WORK TASK
Your task is to restate the listing word for word without the pictures.

★ ★ ★ ★

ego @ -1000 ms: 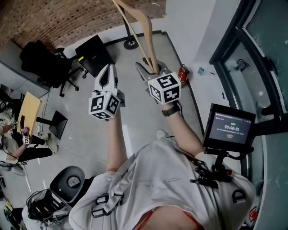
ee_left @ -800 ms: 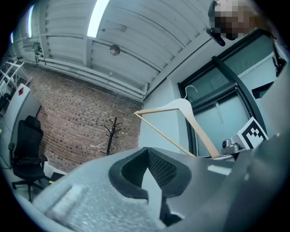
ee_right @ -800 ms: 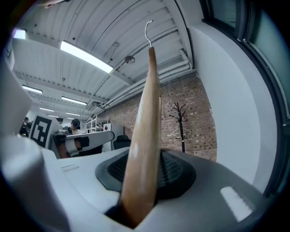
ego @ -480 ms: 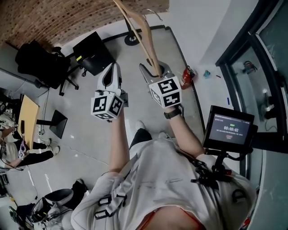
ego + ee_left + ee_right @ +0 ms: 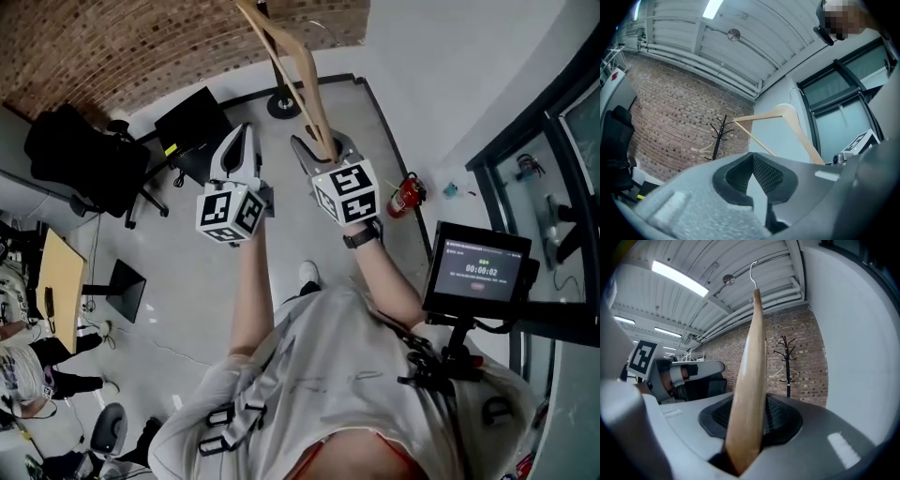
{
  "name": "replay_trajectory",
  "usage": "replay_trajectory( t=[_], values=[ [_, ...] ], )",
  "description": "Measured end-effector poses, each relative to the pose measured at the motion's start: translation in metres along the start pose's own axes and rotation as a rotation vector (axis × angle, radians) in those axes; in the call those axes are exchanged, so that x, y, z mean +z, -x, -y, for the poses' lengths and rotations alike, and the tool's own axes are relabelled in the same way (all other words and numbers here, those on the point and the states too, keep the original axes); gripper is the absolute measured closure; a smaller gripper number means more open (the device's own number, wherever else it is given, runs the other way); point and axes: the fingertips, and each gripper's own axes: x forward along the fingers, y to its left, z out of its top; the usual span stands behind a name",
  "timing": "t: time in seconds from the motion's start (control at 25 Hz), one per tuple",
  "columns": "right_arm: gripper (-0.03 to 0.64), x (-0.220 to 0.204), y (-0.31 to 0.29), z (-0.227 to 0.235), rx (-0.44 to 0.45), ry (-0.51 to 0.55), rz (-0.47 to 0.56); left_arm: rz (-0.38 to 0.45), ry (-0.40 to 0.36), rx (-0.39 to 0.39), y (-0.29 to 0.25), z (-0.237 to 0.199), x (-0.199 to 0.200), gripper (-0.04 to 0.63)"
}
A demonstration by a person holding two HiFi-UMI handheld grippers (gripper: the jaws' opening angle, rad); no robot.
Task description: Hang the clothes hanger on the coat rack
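In the head view, both grippers are held out in front of the person, side by side and a little apart. The right gripper is closed on the lower end of one arm of a wooden hanger, which is carried upright and runs out past the picture's top edge. The left gripper is drawn to a point and carries nothing. Beyond them the round foot of the coat rack is seen on the grey floor, at the floor's far edge where the brick wall begins. A black office chair is placed towards the floor's left edge and a red fire extinguisher at its right edge. A small screen is mounted at the person's right.

In the left gripper view, the left gripper is seen with its jaws pressed together at the tips, and nothing is caught between the pads. The hanger is shown above and to the right, its wire hook uppermost. The coat rack is seen well apart from it, in front of the brick wall, with a second hanger hung on it.

In the right gripper view, the hanger is gripped edge-on by the right gripper between its two ribbed pads, and it rises straight up to its wire hook. The coat rack is seen just right of it and far behind, before the brick wall, with the second hanger on its lower pegs. The left gripper is shown at the left.
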Motion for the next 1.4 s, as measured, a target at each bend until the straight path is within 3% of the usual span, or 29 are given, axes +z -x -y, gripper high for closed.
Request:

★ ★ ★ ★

RESULT OF THIS TASK
ego @ -1000 ms: 
ee_left @ -800 ms: 
ee_right @ -800 ms: 
ego @ -480 ms: 
ego + ee_left + ee_right @ +0 ms: 
{
  "name": "replay_trajectory",
  "usage": "replay_trajectory( t=[_], values=[ [_, ...] ], )",
  "description": "Measured end-effector poses, each relative to the pose measured at the motion's start: translation in metres along the start pose's own axes and rotation as a rotation vector (axis × angle, radians) in those axes; in the call those axes are exchanged, so that x, y, z mean +z, -x, -y, for the poses' lengths and rotations alike, and the tool's own axes are relabelled in the same way (all other words and numbers here, those on the point and the states too, keep the original axes); gripper is the absolute measured closure; a smaller gripper number means more open (the device's own number, wherever else it is given, runs the other way); point and axes: the fingertips, and each gripper's own axes: x forward along the fingers, y to its left, z out of its top; the usual span stands behind a name",
  "timing": "t: time in seconds from the motion's start (control at 25 Hz), one per tuple",
  "columns": "right_arm: gripper (-0.03 to 0.64), x (-0.220 to 0.204), y (-0.31 to 0.29), z (-0.227 to 0.235), rx (-0.44 to 0.45), ry (-0.51 to 0.55), rz (-0.47 to 0.56); left_arm: rz (-0.38 to 0.45), ry (-0.40 to 0.36), rx (-0.39 to 0.39), y (-0.29 to 0.25), z (-0.237 to 0.199), x (-0.199 to 0.200), gripper (-0.04 to 0.63)"
}
A demonstration by a person holding two HiFi-UMI handheld grippers (gripper: the jaws' opening angle, rad); no robot.
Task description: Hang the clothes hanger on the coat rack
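In the head view, both grippers are held out in front of the person, side by side and a little apart. The right gripper is closed on the lower end of one arm of a wooden hanger, which is carried upright and runs out past the picture's top edge. The left gripper is drawn to a point and carries nothing. Beyond them the round foot of the coat rack is seen on the grey floor, at the floor's far edge where the brick wall begins. A black office chair is placed towards the floor's left edge and a red fire extinguisher at its right edge. A small screen is mounted at the person's right.

In the left gripper view, the left gripper is seen with its jaws pressed together at the tips, and nothing is caught between the pads. The hanger is shown above and to the right, its wire hook uppermost. The coat rack is seen well apart from it, in front of the brick wall, with a second hanger hung on it.

In the right gripper view, the hanger is gripped edge-on by the right gripper between its two ribbed pads, and it rises straight up to its wire hook. The coat rack is seen just right of it and far behind, before the brick wall, with the second hanger on its lower pegs. The left gripper is shown at the left.
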Motion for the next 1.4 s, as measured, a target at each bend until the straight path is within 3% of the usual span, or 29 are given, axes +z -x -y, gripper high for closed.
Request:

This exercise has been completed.